Wednesday, May 6, 2009

Reading the tea leaves

David Albert, poli sci professor and board member of Brit Tzedek, has a post on JSchool reading the Obama tea leaves at the AIPAC conference, leaves that were delivered by VP Biden. Money quote:

About half-way through the speech, the Vice-President Biden finally got specific. He affirmed AIPAC’s position that the Iranian threat must be addressed diplomatically and militarily, if necessary. But here’s the rub. AIPAC and Bibi Netanyahu seek a U.S. policy of Iran first and only MINUS the two-state peace process. Biden didn’t give them that. Biden argued that the resolution to the conflict must remain a primary focus as a means of containing Iran and blunting its influence.
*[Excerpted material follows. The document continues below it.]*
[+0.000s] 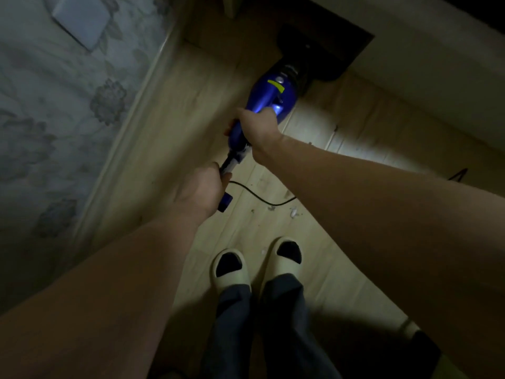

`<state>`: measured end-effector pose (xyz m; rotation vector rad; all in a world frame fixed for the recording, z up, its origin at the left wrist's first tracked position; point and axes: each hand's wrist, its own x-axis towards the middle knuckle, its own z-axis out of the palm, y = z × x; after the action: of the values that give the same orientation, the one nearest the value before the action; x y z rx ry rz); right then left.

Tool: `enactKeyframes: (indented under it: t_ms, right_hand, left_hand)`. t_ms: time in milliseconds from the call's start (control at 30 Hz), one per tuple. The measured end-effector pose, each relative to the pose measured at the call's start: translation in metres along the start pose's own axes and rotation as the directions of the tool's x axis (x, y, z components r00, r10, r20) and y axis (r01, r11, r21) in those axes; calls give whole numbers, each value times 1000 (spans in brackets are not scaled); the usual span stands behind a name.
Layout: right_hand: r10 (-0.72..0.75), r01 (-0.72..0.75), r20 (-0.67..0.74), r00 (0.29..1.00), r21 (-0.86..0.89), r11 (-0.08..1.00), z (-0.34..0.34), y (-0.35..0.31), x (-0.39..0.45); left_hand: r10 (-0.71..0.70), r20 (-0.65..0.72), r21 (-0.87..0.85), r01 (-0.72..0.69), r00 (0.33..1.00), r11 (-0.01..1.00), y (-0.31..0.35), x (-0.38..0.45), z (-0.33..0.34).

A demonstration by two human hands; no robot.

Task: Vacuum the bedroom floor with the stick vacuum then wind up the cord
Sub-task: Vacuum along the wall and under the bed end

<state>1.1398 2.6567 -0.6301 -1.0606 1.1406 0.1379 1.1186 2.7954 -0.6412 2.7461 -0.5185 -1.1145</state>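
Two hands on one vacuum (269, 95): left hand (200, 188) wrapped round the handle's near end, right hand (258, 132) gripping the blue body further along. Hands apart, one behind the other on the same shaft. Vacuum slanted away from the feet, dark head (306, 49) down on the floor (169, 127) at the edge of a dark recess beneath pale furniture (426, 67); how far under, not discernible. One yellow-green stripe on the blue body.

One black cord (262, 196) leaving the handle end, curving across the floor to the right and passing out of sight behind the right forearm. Several small pale scraps of debris (293, 213) scattered on the boards just beyond the cord, between vacuum and feet.

Two pale slippers (231, 265) side by side on the floor, dark socks and dark trouser legs above. Bed (54, 110) with grey floral cover close along the left, one pale rectangular item (82, 20) lying on it. Narrow strip of floor only between bed and furniture. Lighting dim; one bright patch right of the vacuum.
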Motion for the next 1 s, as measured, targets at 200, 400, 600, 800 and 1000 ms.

Implicitly, he argued that a coalition with the Arab states against the shared threat of Iran will be much stronger in the context of an active, engaged peace process.... [H]is demands were not completely one-sided. He challenged Israel to freeze settlements, dismantle outposts (which he called “outposts” not “illegal outposts”) and to allow the Palestinians more freedom of movement and access to economic opportunities (presumably by ending the siege of Gaza). He also asserted that U.S. will continue to aid the Palestinians in Gaza and pursue the Syrian peace track. In other words, he gave them a U.S. policy of Iran PLUS the two-state peace process.
He goes on to say that it doesn't seem apparent that the current Israeli government is really interested in pursuing a two-state solution. If Obama demands it, then we have a bit of quandary on our hands, I'd say.